■ **PROBLEM REQUIREMENTS**
Exactly as written, please repeat the data that follows, but not the pictures.

■ **THE DATA**
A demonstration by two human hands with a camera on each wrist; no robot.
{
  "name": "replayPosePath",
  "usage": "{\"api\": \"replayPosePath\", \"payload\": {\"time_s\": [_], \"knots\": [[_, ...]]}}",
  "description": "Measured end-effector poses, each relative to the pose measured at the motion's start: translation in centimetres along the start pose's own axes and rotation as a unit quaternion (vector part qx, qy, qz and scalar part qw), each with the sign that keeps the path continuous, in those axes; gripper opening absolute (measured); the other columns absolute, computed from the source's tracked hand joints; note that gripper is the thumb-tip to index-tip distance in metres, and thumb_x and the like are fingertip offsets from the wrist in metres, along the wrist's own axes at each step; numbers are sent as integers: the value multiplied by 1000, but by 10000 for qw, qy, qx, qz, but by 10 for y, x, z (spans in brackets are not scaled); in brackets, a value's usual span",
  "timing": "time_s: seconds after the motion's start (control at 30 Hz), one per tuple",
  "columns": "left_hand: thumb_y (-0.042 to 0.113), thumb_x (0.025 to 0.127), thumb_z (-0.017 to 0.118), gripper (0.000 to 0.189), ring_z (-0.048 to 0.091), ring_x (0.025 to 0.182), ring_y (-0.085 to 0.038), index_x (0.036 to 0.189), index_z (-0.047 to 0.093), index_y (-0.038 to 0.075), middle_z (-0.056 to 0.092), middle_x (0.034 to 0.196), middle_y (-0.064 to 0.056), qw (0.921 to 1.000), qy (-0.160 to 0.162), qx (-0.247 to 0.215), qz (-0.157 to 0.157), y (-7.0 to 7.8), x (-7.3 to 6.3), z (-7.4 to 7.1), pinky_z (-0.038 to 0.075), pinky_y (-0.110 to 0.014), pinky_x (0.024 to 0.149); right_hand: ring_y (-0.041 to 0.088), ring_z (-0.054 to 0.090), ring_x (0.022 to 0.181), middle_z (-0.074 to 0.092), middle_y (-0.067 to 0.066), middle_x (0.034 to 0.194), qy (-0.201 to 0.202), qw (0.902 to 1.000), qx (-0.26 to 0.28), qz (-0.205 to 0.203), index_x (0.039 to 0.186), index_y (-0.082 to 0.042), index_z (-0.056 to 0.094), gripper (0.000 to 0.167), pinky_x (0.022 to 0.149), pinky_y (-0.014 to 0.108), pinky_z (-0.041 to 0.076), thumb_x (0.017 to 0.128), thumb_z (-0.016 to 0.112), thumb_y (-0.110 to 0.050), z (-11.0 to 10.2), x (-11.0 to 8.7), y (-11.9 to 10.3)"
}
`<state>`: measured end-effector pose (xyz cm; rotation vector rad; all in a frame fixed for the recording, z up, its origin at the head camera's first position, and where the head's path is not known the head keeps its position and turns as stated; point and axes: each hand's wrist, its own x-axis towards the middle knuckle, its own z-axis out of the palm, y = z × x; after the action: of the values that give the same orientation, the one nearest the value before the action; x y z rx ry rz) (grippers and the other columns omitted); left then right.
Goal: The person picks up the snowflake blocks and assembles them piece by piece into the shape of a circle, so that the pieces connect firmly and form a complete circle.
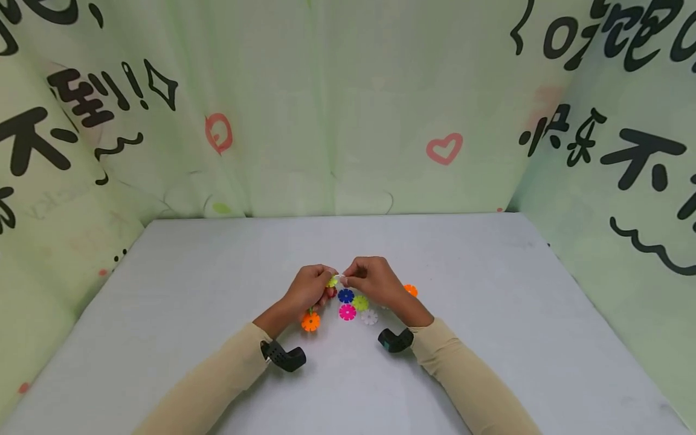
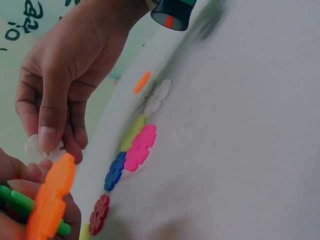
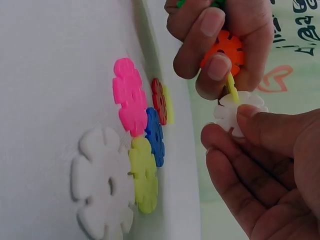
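My left hand (image 1: 309, 290) holds a small chain of joined flower-shaped plastic discs. In the left wrist view an orange disc (image 2: 52, 200) and a green disc (image 2: 17, 200) stick out from its fingers. The right wrist view shows another orange disc (image 3: 232, 52) and an edge-on yellow disc (image 3: 232, 89) at the fingertips. My right hand (image 1: 376, 281) pinches a white disc (image 3: 227, 111) between thumb and finger, its rim against the yellow one. Whether their slots are engaged I cannot tell. Both hands are raised above the table.
Loose discs lie on the white table (image 1: 228, 254) below the hands: blue (image 1: 345, 295), yellow-green (image 1: 360, 302), pink (image 1: 347, 312), white (image 1: 369, 317) and red (image 2: 99, 215). An orange disc (image 1: 410, 290) lies beyond the right wrist. Printed curtains (image 1: 380, 90) surround the table.
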<state>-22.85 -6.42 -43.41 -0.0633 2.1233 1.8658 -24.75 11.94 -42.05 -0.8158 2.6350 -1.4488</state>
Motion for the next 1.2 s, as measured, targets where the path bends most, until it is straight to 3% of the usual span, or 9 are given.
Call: {"api": "replayPosePath", "payload": {"time_s": [0.13, 0.4, 0.7, 1.0, 1.2], "knots": [[22, 103, 46, 27, 38, 44, -13, 115, 60, 3, 52, 66, -5, 10000, 48, -43, -37, 3, -2, 1, 35, -19, 40, 13, 68, 79, 69, 1, 82, 12, 9999, -102, 17, 84, -4, 70, 4, 74, 26, 55, 87, 73, -5, 1, 0, -3], [29, 104, 46, 30, 45, 49, -14, 119, 56, 5, 58, 74, -7, 9980, -426, -462, 75, 1, -3, 4, 41, -20, 44, 13, 67, 79, 68, 0, 84, -54, 9997, -244, -67, 88, -6, 69, 5, 73, 28, 55, 88, 72, -9, -10, -6, -3], [41, 101, 50, 44, 50, 54, -15, 121, 56, 3, 64, 82, -9, 9967, -471, -657, 18, -2, 2, 0, 44, -21, 49, 15, 61, 79, 63, 1, 88, -551, 9975, -437, 69, 116, 2, 63, 31, 73, 27, 53, 88, 72, -7, -15, -8, -2], [38, 103, 45, 46, 53, 59, -14, 132, 50, 2, 63, 84, -8, 9930, -409, -1103, -140, 3, 1, -3, 47, -21, 55, 16, 57, 81, 62, 0, 88, -777, 9902, -828, 810, 109, -1, 68, 22, 75, 27, 51, 88, 71, -8, -21, -12, 1], [31, 105, 41, 40, 53, 60, -14, 131, 50, 1, 61, 85, -9, 9919, -294, -1230, -114, 4, 2, -4, 49, -21, 58, 15, 56, 79, 64, 0, 89, -1037, 9877, -807, 848, 107, 0, 70, 21, 72, 27, 50, 87, 71, -6, -28, -18, 9]]}}
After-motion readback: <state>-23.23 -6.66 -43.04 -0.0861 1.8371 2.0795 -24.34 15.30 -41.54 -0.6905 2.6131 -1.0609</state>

■ **RESULT BELOW**
A demonstration by two human hands with a camera on each wrist; no robot.
{
  "name": "replayPosePath",
  "usage": "{\"api\": \"replayPosePath\", \"payload\": {\"time_s\": [_], \"knots\": [[_, ...]]}}",
  "description": "Measured end-effector poses, each relative to the pose measured at the motion's start: translation in centimetres along the start pose's own axes and rotation as a unit quaternion (vector part qx, qy, qz and scalar part qw), each with the sign that keeps the path continuous, in those axes; gripper opening absolute (measured); the other columns absolute, computed from the source's tracked hand joints; note that gripper is the thumb-tip to index-tip distance in metres, and thumb_x and the like are fingertip offsets from the wrist in metres, along the wrist's own axes at each step; numbers are sent as integers: the value multiplied by 1000, but by 10000 for qw, qy, qx, qz, but by 10 for y, x, z (spans in brackets are not scaled); in brackets, a value's usual span",
  "timing": "time_s: seconds after the motion's start (control at 30 Hz), one per tuple",
  "columns": "left_hand: thumb_y (-0.042 to 0.113), thumb_x (0.025 to 0.127), thumb_z (-0.017 to 0.118), gripper (0.000 to 0.189), ring_z (-0.048 to 0.091), ring_x (0.025 to 0.182), ring_y (-0.085 to 0.038), index_x (0.036 to 0.189), index_z (-0.047 to 0.093), index_y (-0.038 to 0.075), middle_z (-0.056 to 0.092), middle_x (0.034 to 0.196), middle_y (-0.064 to 0.056), qw (0.921 to 1.000), qy (-0.160 to 0.162), qx (-0.247 to 0.215), qz (-0.157 to 0.157), y (-7.0 to 7.8), x (-7.3 to 6.3), z (-7.4 to 7.1), pinky_z (-0.038 to 0.075), pinky_y (-0.110 to 0.014), pinky_x (0.024 to 0.149); right_hand: ring_y (-0.041 to 0.088), ring_z (-0.054 to 0.090), ring_x (0.022 to 0.181), middle_z (-0.074 to 0.092), middle_y (-0.067 to 0.066), middle_x (0.034 to 0.194), qy (-0.201 to 0.202), qw (0.902 to 1.000), qx (-0.26 to 0.28), qz (-0.205 to 0.203), index_x (0.039 to 0.186), index_y (-0.082 to 0.042), index_z (-0.056 to 0.094), gripper (0.000 to 0.167), pinky_x (0.022 to 0.149), pinky_y (-0.014 to 0.108), pinky_z (-0.041 to 0.076), thumb_x (0.017 to 0.128), thumb_z (-0.016 to 0.112), thumb_y (-0.110 to 0.050), z (-11.0 to 10.2), x (-11.0 to 8.7), y (-11.9 to 10.3)"
}
`<state>`: measured end-effector pose (xyz cm; rotation vector rad; all in a frame fixed for the recording, z up, its origin at the head camera's first position, and where the head's path is not known the head keeps its position and turns as stated; point and axes: each hand's wrist, its own x-axis towards the middle knuckle, its own z-axis out of the palm, y = z × x; after the action: of the values that give the same orientation, the one nearest the value before the action; x y z rx ry rz) (grippers and the other columns omitted); left then right.
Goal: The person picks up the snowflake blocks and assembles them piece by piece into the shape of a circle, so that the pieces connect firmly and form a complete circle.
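My left hand (image 1: 309, 290) holds a small chain of joined flower-shaped plastic discs. In the left wrist view an orange disc (image 2: 52, 200) and a green disc (image 2: 17, 200) stick out from its fingers. The right wrist view shows another orange disc (image 3: 232, 52) and an edge-on yellow disc (image 3: 232, 89) at the fingertips. My right hand (image 1: 376, 281) pinches a white disc (image 3: 227, 111) between thumb and finger, its rim against the yellow one. Whether their slots are engaged I cannot tell. Both hands are raised above the table.
Loose discs lie on the white table (image 1: 228, 254) below the hands: blue (image 1: 345, 295), yellow-green (image 1: 360, 302), pink (image 1: 347, 312), white (image 1: 369, 317) and red (image 2: 99, 215). An orange disc (image 1: 410, 290) lies beyond the right wrist. Printed curtains (image 1: 380, 90) surround the table.
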<state>-22.85 -6.42 -43.41 -0.0633 2.1233 1.8658 -24.75 11.94 -42.05 -0.8158 2.6350 -1.4488</state>
Motion for the next 1.2 s, as measured, targets where the path bends most, until it is straight to 3% of the usual span, or 9 are given.
Call: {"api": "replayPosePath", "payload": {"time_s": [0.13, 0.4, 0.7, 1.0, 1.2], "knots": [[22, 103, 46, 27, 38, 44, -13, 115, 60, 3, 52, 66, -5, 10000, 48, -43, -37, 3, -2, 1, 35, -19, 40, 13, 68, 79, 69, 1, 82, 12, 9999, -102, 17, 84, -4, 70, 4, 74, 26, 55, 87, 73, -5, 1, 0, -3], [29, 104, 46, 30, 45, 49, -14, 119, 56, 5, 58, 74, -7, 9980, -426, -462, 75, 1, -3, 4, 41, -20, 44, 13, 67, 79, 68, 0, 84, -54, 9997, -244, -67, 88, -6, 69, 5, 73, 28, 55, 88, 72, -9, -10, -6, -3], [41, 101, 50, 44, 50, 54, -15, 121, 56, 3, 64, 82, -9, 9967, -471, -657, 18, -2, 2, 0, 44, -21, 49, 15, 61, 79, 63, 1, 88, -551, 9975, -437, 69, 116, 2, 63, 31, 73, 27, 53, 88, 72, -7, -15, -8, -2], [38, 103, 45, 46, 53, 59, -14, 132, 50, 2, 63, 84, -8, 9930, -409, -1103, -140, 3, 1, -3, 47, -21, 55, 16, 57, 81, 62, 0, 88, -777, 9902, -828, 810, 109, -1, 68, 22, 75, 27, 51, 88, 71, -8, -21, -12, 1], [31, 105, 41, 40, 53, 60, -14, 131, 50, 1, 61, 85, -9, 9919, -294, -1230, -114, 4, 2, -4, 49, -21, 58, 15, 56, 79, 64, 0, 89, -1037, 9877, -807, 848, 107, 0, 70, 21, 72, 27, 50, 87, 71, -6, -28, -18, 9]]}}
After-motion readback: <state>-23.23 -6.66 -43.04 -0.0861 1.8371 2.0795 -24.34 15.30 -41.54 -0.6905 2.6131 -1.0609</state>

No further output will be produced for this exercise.